TASK ITEM ▸
Could you write out the records below exactly as they appear, leaving out any pictures?

Dataset records
• • •

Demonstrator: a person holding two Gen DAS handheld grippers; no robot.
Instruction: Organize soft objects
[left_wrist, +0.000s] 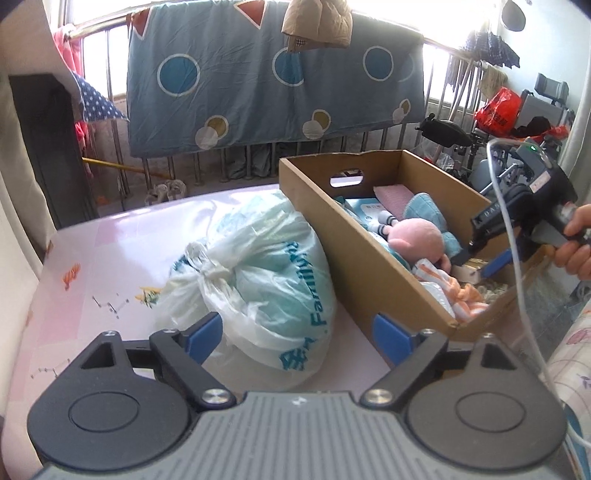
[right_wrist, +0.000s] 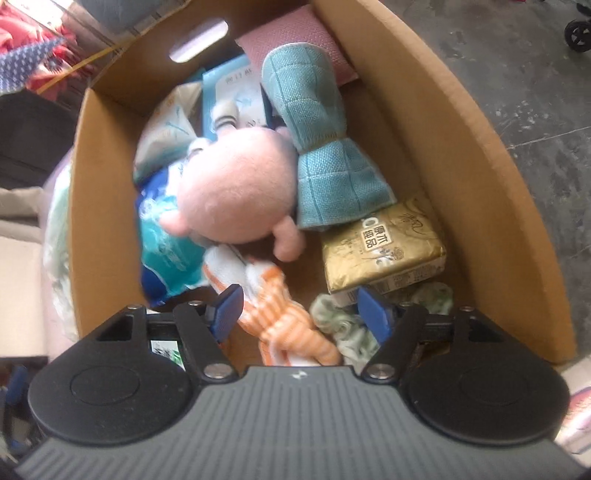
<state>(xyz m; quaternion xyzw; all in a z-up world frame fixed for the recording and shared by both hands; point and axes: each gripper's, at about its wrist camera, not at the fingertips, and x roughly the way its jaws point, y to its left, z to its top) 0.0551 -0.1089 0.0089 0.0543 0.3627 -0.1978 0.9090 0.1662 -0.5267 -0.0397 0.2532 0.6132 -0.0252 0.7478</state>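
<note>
**Both claws spread, box nearly packed**

While its jaws stand apart with nothing between them, the left gripper (left_wrist: 297, 338) hovers over a tied plastic bag (left_wrist: 258, 280) lying against the cardboard box (left_wrist: 354, 266), probably the next thing to go in. Beyond, the right gripper (right_wrist: 299, 314) hangs spread and empty inside the box above a striped orange cloth (right_wrist: 284, 321), a pink plush toy (right_wrist: 236, 195) and a teal towel (right_wrist: 325, 155). Underneath lies a pink table (left_wrist: 122, 251); farther off, a dotted blue quilt (left_wrist: 266, 77) drapes over a railing.
</note>
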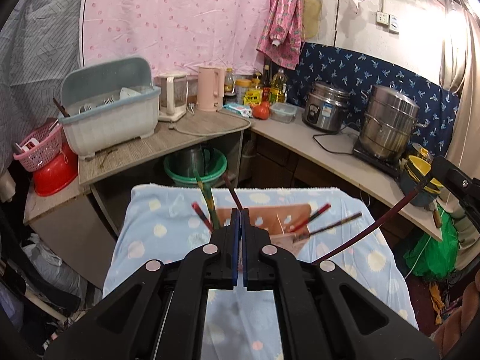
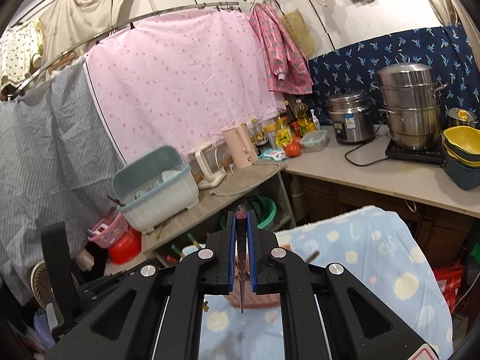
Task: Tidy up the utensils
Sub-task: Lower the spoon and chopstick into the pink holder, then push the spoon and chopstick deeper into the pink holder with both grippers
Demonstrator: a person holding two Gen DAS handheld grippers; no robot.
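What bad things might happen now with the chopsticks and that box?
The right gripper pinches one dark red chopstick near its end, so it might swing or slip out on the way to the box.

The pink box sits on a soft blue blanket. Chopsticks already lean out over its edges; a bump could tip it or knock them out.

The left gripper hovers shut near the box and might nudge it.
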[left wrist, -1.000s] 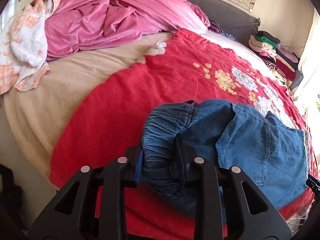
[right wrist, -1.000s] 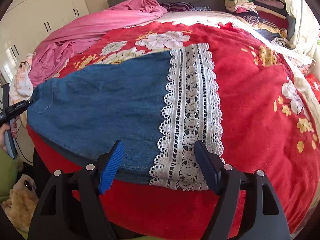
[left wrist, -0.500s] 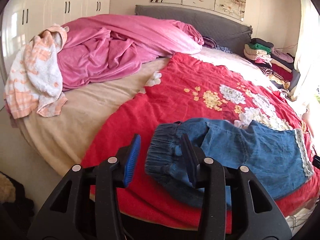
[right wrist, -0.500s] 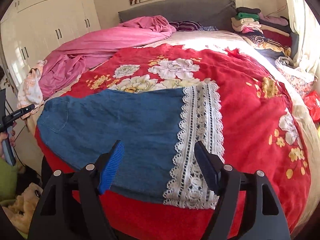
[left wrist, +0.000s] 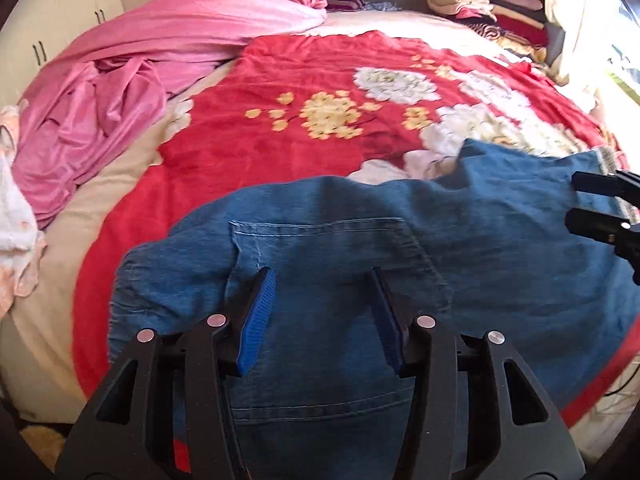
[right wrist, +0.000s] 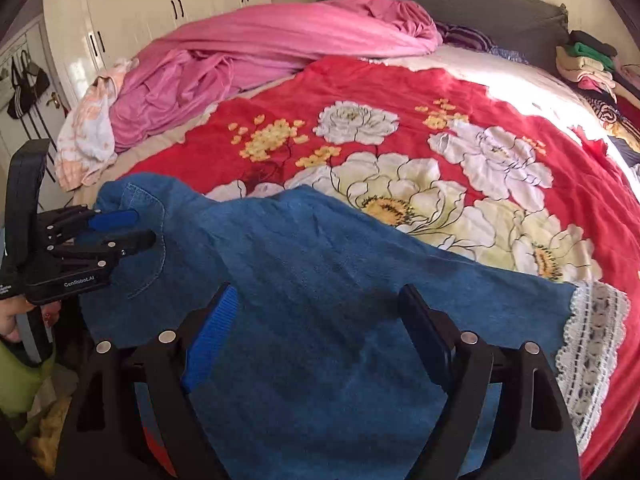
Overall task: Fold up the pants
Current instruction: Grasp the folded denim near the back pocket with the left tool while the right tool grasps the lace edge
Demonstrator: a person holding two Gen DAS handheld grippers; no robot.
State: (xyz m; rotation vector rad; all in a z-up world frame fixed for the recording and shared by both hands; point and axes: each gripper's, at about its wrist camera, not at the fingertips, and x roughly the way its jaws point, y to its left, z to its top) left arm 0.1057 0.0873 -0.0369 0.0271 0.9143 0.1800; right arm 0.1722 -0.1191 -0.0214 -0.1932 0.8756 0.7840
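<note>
- Since a second ago, we have let go of the waistband; our left gripper [left wrist: 322,296] has just been opening, jaws apart above the pants [left wrist: 400,248].
- Our right gripper [right wrist: 320,312] has been widening too, clamping nothing.
- Pants lie flat on the red blanket [right wrist: 360,88], lace hem [right wrist: 592,344] rightward.
- Farther off sits a pink quilt [right wrist: 260,48].
</note>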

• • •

ANSWER AREA ▸
Demonstrator: a person holding two Gen DAS handheld grippers; no robot.
Instruction: Organize soft objects
[left_wrist, +0.000s] 
[right_wrist, +0.000s] 
<state>(xyz m; quaternion xyzw; all in a z-up world frame fixed for the recording and shared by both hands; point and axes: each gripper's, at about its wrist camera, not at the fingertips, and x roughly the way its jaws point, y to its left, z to its top) 0.0551 -0.1089 0.0089 0.0543 0.3627 -0.1978 0.9090 0.1662 -0.5267 -0.0397 0.2532 0.6132 -0.0252 0.7478</state>
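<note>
**Both claws spread, box nearly packed**

While its jaws stand apart with nothing between them, the left gripper (left_wrist: 297, 338) hovers over a tied plastic bag (left_wrist: 258, 280) lying against the cardboard box (left_wrist: 354, 266), probably the next thing to go in. Beyond, the right gripper (right_wrist: 299, 314) hangs spread and empty inside the box above a striped orange cloth (right_wrist: 284, 321), a pink plush toy (right_wrist: 236, 195) and a teal towel (right_wrist: 325, 155). Underneath lies a pink table (left_wrist: 122, 251); farther off, a dotted blue quilt (left_wrist: 266, 77) drapes over a railing.
</note>
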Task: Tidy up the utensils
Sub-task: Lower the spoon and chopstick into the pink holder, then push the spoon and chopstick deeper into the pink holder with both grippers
Demonstrator: a person holding two Gen DAS handheld grippers; no robot.
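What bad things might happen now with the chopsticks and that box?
The right gripper pinches one dark red chopstick near its end, so it might swing or slip out on the way to the box.

The pink box sits on a soft blue blanket. Chopsticks already lean out over its edges; a bump could tip it or knock them out.

The left gripper hovers shut near the box and might nudge it.
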[left wrist, -1.000s] 
[right wrist, -1.000s] 
[left wrist, -0.500s] 
[right wrist, -0.500s] 
[left wrist, +0.000s] 
[right wrist, +0.000s] 
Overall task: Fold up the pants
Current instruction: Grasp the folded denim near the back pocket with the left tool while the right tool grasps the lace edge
Demonstrator: a person holding two Gen DAS handheld grippers; no robot.
State: (xyz m; rotation vector rad; all in a z-up world frame fixed for the recording and shared by both hands; point and axes: each gripper's, at about its wrist camera, not at the fingertips, and x roughly the way its jaws point, y to its left, z to its top) left arm 0.1057 0.0873 -0.0369 0.0271 0.9143 0.1800; right arm 0.1722 -0.1191 -0.0214 -0.1932 0.8756 0.7840
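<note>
- Since a second ago, we have let go of the waistband; our left gripper [left wrist: 322,296] has just been opening, jaws apart above the pants [left wrist: 400,248].
- Our right gripper [right wrist: 320,312] has been widening too, clamping nothing.
- Pants lie flat on the red blanket [right wrist: 360,88], lace hem [right wrist: 592,344] rightward.
- Farther off sits a pink quilt [right wrist: 260,48].
</note>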

There is nothing further in this answer.